§ 1. Mr. John Evans
asked the Secretary of State for Trade what effect he estimates the current £ sterling exchange rate is having on the level of the United Kingdom's exports.
§ The Secretary of State for Trade (Mr. John Nott)
First, Mr. Deputy Speaker may I, on behalf of right hon. and hon. Members, wish Mr. Speaker a speedy recovery from his minor illness.
Since domestic prices and costs, which are themselves influenced by the exchange rate, are reflected in export prices, it is difficult to make precise estimates. But, if the hon. Gentleman is interested in published theories on this subject, I recommend to him GES working paper No. 34, by Colin Mowl, entitled "Simulations on the Treasury Model".
§ Mr. Evans
May I add my commiserations to Mr. Speaker on his illness and wish him a speedy return to the Chair.

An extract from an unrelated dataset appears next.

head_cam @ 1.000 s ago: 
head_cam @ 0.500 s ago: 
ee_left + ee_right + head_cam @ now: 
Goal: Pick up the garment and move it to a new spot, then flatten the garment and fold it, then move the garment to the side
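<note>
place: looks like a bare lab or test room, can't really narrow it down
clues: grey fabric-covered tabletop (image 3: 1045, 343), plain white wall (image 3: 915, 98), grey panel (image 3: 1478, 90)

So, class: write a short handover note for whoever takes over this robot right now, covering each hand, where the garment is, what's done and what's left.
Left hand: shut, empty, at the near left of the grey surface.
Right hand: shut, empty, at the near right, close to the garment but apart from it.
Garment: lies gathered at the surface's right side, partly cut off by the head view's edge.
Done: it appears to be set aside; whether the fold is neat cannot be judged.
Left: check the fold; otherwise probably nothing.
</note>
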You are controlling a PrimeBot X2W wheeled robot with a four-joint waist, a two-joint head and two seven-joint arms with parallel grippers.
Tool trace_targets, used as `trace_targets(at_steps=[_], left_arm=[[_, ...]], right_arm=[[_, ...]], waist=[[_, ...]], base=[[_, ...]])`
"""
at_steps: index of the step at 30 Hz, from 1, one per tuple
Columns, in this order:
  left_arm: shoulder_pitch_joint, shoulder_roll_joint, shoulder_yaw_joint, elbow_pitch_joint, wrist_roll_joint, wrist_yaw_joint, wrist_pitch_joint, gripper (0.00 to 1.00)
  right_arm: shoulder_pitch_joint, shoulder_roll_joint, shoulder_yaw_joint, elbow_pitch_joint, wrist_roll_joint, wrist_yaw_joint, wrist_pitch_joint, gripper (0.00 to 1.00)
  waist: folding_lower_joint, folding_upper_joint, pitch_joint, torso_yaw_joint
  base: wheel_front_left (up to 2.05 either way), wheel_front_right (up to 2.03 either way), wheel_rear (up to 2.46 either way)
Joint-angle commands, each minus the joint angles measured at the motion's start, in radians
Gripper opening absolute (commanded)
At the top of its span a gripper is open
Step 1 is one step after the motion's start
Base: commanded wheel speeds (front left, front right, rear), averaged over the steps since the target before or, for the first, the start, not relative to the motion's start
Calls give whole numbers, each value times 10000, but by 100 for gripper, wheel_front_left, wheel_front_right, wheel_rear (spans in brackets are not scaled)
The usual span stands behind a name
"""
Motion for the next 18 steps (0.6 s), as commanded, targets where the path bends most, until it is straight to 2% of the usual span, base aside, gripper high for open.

I do not think that I need read the paper to which the Secretary of State has referred. Will he confirm that export orders are now falling because of the rise in the level of the pound and that the consequences for employment in export manufacturing next year will be disastrous and will add to our already horrendous unemployment figures?
§ Mr. Nott
In the past month or two export volumes have begun to fall. Export volume is about 3½ per cent. up on the earlier year, but it is correct that in the past month or two export volumes have begun to fall. A high pound affects price competitiveness in the short term, but in the medium term it will greatly help domestic costs and domestic inflation, and that is the real key to industry's long-term problems.
§ Mr. MCCrindle
Just to keep the matter in perspective, will my right hon. Friend confirm that a high rate reduces the costs of some essential raw materials—not least oil—which have to be imported before manufacturers can turn their attention to export markets? Would it not be wise on the part of hon. Members on the Opposition Benches if they kept this matter in perspective a little more than they appear to have done so far?
Mr. J. Enoch Powell
Is it not a fact that at the present rate of exchange our exports are broadly covering our imports?
§ Mr. Eggar
Does my right hon. Friend agree that our exporters have done exceptionally well to keep up the current level of exports? Second, will he comment on the 3 recent study which revealed that the lack of competitiveness was 60 per cent. due to wage and general production costs and 40 per cent. due to exchange rate movements?
§ Mr. Nott
I agree that the success of British industry in exporting over the past two years has been remarkable, It has had a very solid achievement in spite of a high pound. As regards price competitiveness, it is correct that labour costs, which are the principal constituent—with the high pound — of competitiveness, have risen by about 36 per cent. since the third quarter of 1978.
§ Mr. Gordon Wilson
Will the Secretary of State admit that the international price of oil has some bearing on the value of the £ sterling? If that is the case, and if it is the case also that the international price of oil is due to rise fairly steeply, what action do the Government have in mind now to prevent a rise in the £ sterling, with its consequent adverse effect on future exports?
§ Mr. Nott
The price of oil has risen. I think that the pound is high for two reasons: first, because people overseas believe that this country has security of energy supplies, and, secondly, because people overseas are buying the pound as a result of their confidence in Her Majesty's Government's policies.
§ Mr. Cook
Is not the reality that since the third quarter of 1977 British exports have lost 50 per cent. of their competitiveness as a result of the rise in the pound in those three years? Can the Secretary of State inform the House of any single nation which, within a three-year period, has achieved a 50 per cent. increase in productivity? When will he stop referring the House to economic theory and do something to preserve British trade for which he is supposed to be responsible?
§ Mr. Nott
The hon. Gentleman is not correct in what he says. The high value of the pound has certainly had an impact on competitiveness in the short term, but an even greater factor in the short term affecting the price competitiveness of British industry has been our relatively high and rising labour costs which have far exceeded those of our competitors.
§ Mr. John Smith
Has the right hon. Gentleman had an opportunity to read the trenchant speech of his right hon. Friend the Member for Sidcup (Mr. Heath) in the Queen's Speech debate last week and the remarks made about himself in that speech? Does he recollect that the former Conservative Prime Minister said:I do not believe that any firm can cope with an increase of 30 per cent. in the rate of sterling over a period of 15 months." —[Official Report, 27 November 1980; Vol. 994, c. 919.]Does the Secretary of State defend the Government's record in respect of this rise? What plans have the Government to reduce it? What does he mean by the recession passing by? When will it pass? What is the medium term that we can look forward to?